Felipe Castillo Aravena, study lead author and cardiothoracic imaging fellow at the University of Toronto, said: “Even at low exposure levels, air pollution is associated with more plaque in the coronary arteries.

“Overall, higher long-term exposure to air pollution was associated with more coronary artery disease on cardiac CT in both women and men.

“In women, long-term exposure to fine particulate matter was linked to higher calcium scores and more severe narrowing of the arteries.

“In men, higher long-term exposure to fine particulate matter was associated with higher calcium scores and higher plaque burden.”

Researchers analysed data from more than 11,000 adults who had undergone cardiac CT exams from 2012 through 2023 across three major hospitals in Toronto.

They linked patients’ residential postal codes with air quality data to estimate each person’s average exposure over the 10-year period prior to CT.

The study examined exposure to two common pollutants: fine particulate matter (PM2.5), tiny particles from vehicle exhaust, industrial emissions and wildfire smoke that can penetrate deep into the lungs and bloodstream, and nitrogen dioxide (NO2), a harmful gas produced mainly by burning fossil fuels.

For each increase in long-term PM2.5 of 1 microgram per cubic metre, there was an 11 per cent increase in calcium build-up in the coronary arteries, 13 per cent greater odds of more plaque and 23 per cent greater odds of obstructive disease.

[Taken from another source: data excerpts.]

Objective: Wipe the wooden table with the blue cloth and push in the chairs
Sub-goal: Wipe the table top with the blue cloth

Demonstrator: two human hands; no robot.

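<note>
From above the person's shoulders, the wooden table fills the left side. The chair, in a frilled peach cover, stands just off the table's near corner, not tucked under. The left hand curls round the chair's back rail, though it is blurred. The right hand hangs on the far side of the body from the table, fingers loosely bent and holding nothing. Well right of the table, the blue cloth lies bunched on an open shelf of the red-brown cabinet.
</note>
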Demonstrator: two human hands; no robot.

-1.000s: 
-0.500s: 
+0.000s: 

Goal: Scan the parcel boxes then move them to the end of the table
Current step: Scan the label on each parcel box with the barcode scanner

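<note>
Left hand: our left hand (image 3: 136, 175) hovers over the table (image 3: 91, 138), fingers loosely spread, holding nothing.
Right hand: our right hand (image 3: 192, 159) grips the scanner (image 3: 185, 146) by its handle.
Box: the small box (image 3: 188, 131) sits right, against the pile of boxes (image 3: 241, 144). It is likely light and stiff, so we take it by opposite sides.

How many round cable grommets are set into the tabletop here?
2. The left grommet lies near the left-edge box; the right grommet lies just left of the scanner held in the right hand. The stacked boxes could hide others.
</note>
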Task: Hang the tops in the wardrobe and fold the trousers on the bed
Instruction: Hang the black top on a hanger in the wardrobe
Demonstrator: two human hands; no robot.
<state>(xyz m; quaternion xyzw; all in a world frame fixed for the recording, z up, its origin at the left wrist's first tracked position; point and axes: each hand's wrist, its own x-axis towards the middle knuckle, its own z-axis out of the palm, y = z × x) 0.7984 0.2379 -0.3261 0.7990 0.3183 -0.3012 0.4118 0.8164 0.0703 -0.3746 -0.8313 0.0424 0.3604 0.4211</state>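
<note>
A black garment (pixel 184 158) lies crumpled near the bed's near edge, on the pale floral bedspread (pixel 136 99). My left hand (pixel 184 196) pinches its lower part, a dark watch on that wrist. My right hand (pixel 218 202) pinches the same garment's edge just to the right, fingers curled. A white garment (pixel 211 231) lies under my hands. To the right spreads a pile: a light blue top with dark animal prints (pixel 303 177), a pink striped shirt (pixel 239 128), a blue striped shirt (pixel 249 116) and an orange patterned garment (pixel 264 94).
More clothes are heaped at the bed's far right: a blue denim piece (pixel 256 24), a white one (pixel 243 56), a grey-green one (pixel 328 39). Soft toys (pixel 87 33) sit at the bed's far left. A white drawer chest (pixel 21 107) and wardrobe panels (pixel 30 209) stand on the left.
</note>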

Exposure to nitrogen dioxide showed similar trends, though with smaller effect sizes for every 1 part per billion increase.

Kate Hanneman, study senior author and cardiac radiologist at the University of Toronto, said: “Heart disease is the number one cause of death globally.

“The results of this study add to the growing body of evidence that air pollution is a modifiable cardiovascular risk factor and reinforce the need for further research to understand why these associations differ between men and women.”